Coco Bengala has coconut candy, crystallized ginger, and curry. A riot of flavors and textures that made me feel both sated and craving more. The pink-tinted coconut candy scattered with ginger and curry was simply beautiful. But, beauty is as beauty does, and this bar delivers on every level: taste, visuals, both crunchy and chewy textures, slight curry scent, and that audible snap.

After all this raving, you might be frustrated in procuring these bars. The following places will sate your cravings:

The Colossal Shop – Chicago – USA
Material – London – UK
Persephone Bakery – Wyoming – USA
Printemps – Selección de tiendas en Francia – UE

Seattle Chocolates Truffled Bars

If you have been reading this site for years, you already know about Seattle Chocolates. I recently had a chance to sample some of their new bars and want to share my gustatory adventure with you.

Frankly, it was hard to taste all ten as once I tried the Peanut Praline with Glazed Quinoa I just wanted to focus on that crunchy, dark bar for as long as it lasted.

The thing about all of them is they are incredibly satisfying and seem to give you more chocolate in their 2.5 ounce bars than many other choices out there. How does that work? The flavors are complex, but accessible. Take this Peanut Praline bar, for example. There is so much textural interest between the roasted peanuts and the crunchy quinoa, it’s easy to lose sight of the firm dark praline they call home. As there are only 12 grams of sugar in half a bar, it’s a pretty guilt-free treat to scarf down.

The Salted Almond Dark Truffle bar with sea salt has whole almonds generously sprinkled throughout. The salt is subtle, and, like its sibling, the low sugar content makes for an adult flavor profile.

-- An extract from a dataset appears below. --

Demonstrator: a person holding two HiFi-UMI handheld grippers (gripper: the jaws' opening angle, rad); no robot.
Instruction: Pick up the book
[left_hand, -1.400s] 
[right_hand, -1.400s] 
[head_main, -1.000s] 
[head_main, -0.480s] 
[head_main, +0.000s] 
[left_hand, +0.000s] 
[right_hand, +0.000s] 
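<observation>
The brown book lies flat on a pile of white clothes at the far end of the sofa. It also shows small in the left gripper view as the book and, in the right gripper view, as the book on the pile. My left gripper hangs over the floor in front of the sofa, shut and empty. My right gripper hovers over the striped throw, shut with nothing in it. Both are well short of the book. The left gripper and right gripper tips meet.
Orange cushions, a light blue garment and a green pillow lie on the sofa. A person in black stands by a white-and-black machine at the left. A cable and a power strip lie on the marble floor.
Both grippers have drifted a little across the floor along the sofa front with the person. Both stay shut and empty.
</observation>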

Also weighing in with lower sugar content is the Coconut Macaroon. Here, the truffle center is a bit more noticeable as your taste buds hop between the chewy bits of coconut and the sumptuousness of a dark chocolate truffle infused with coconut oil. I know you have already read about the health benefits of coconut oil, so I will not belabor them. Suffice it to say, Seattle Chocolates uses non-hydrogenated coconut oil.

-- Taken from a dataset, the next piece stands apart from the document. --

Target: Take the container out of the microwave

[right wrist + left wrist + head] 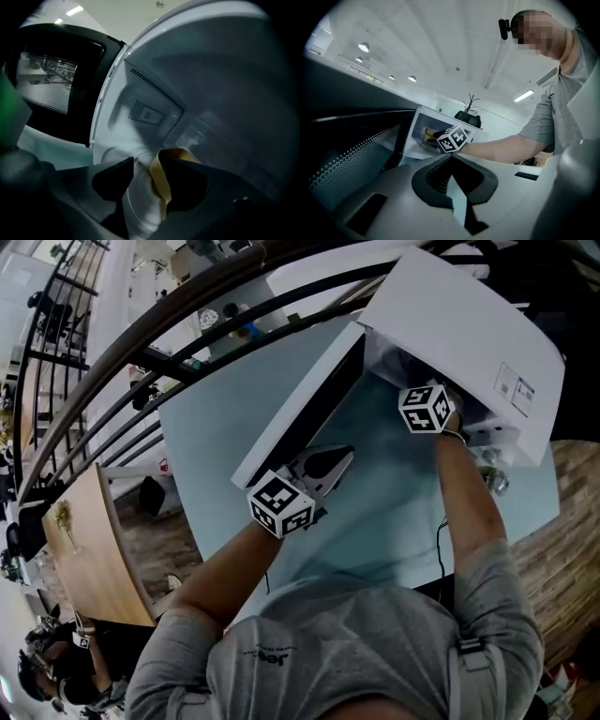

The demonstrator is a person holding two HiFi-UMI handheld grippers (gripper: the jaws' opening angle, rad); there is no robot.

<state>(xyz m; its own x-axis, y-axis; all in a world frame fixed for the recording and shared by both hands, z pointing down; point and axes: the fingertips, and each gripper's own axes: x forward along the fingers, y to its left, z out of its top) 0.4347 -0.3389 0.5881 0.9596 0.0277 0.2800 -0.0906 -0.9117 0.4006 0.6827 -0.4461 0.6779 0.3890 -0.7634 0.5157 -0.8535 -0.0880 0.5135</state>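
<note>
Six entries, largest first.

1. Table [394,521]: pale blue-green top that carries the appliance.
2. Microwave [469,324]: white case at the far right of the table, cavity exposed.
3. Door [309,409]: dark, with a mesh window, swung fully open to the left of the cavity.
4. Left gripper [452,155]: jaws together on nothing, held over the table near the open door and outside the cavity. It looks to be on standby.
5. Right gripper [147,159]: reached into the cavity with its jaws standing wide apart.
6. Container [161,183]: yellowish and thin-rimmed, sitting inside the microwave. Its near rim stands between the right gripper's jaws, close to the right-hand one, and is not yet pinched.

Step in hand, as I judge it: the reach is made and the grasp is pending. The next move calls for closing the jaws on the rim, then drawing the container level out of the cavity, clear of the door, without tipping it.
</note>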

Just in time for Christmas is Kris Kringle Crackle, with its dark truffle center studded with popcorn.

Perfect Peanut Butter has a peanut butter truffle center scattered with bits of roasted peanut bits. Delicious.

The following bars are a bit sweeter for those of you who prefer chocolates to taste more dessert-like.

Birthday Cake Batter Milk Chocolate Truffle Bar with Confetti Cake Mix was far simpler to experience than to type. It’s a sweeter milk chocolate with a velvety white chocolate truffle center punctuated with tiny pieces of cake. Perfect for children or the child in you.

Their San Juan Sea Salt Milk Chocolate Truffle bar with Toffee, was chock-ful of sugary toffee pieces in a silky truffle center. Addictive.

Total Toffee was even more caramelly. This is also available in a pretty wrapper with “Thank You, You’re The Best, Awesome, Gratitude,” etc. written all over it.

Meltaway Mint is a peppermint infused milk chocolate. A wonderfully rich and creamy, yet perky combination.

Jean Thompson, the owner of Seattle Chocolates, has a vision of ending hunger in America. On November 1, 2014 through the end of the year, for every item purchased and every post of #chocolategives they will donate a serving of fresh food to someone in need. Donations will be made through four major locations on both coasts.